[About this exercise]
Produce a verbatim copy of the lines from the one holding "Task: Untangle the" through the last line of the listing, and nothing else.

[Data]
────────────────────────────────────────

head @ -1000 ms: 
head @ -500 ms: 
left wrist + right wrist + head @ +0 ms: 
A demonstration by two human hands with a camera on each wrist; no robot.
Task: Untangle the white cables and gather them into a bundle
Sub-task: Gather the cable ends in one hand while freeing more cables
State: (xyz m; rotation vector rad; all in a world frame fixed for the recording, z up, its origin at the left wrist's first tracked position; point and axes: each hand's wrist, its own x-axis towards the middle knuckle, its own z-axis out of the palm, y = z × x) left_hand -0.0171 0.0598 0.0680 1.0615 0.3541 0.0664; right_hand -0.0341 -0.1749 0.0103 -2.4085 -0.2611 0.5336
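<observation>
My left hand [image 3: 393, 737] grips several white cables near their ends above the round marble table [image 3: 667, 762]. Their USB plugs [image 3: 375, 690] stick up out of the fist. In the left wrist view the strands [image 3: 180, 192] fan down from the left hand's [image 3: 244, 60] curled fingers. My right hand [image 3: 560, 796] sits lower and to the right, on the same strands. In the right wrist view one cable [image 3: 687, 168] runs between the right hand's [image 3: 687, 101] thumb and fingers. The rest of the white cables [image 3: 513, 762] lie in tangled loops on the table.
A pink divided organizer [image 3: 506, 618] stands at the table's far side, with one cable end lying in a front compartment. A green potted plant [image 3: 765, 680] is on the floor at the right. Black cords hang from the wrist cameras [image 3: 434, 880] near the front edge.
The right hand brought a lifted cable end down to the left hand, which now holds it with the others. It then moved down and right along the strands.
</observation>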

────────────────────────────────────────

[Response to the exercise]
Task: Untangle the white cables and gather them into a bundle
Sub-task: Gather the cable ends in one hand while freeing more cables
State: (xyz m; rotation vector rad; all in a world frame fixed for the recording, z up, its origin at the left wrist's first tracked position; point and axes: each hand's wrist, its own x-axis towards the middle knuckle, its own z-axis out of the palm, y = z × x) left_hand -0.0171 0.0598 0.0680 1.0615 0.3541 0.0664; right_hand -0.0341 -0.1749 0.0103 -2.4085 -0.2611 0.5336
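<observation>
My left hand [image 3: 393, 737] grips several white cables near their ends above the round marble table [image 3: 667, 762]. Their USB plugs [image 3: 375, 690] stick up out of the fist. In the left wrist view the strands [image 3: 180, 192] fan down from the left hand's [image 3: 244, 60] curled fingers. My right hand [image 3: 560, 796] sits lower and to the right, on the same strands. In the right wrist view one cable [image 3: 687, 168] runs between the right hand's [image 3: 687, 101] thumb and fingers. The rest of the white cables [image 3: 513, 762] lie in tangled loops on the table.
A pink divided organizer [image 3: 506, 618] stands at the table's far side, with one cable end lying in a front compartment. A green potted plant [image 3: 765, 680] is on the floor at the right. Black cords hang from the wrist cameras [image 3: 434, 880] near the front edge.
The right hand brought a lifted cable end down to the left hand, which now holds it with the others. It then moved down and right along the strands.
</observation>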

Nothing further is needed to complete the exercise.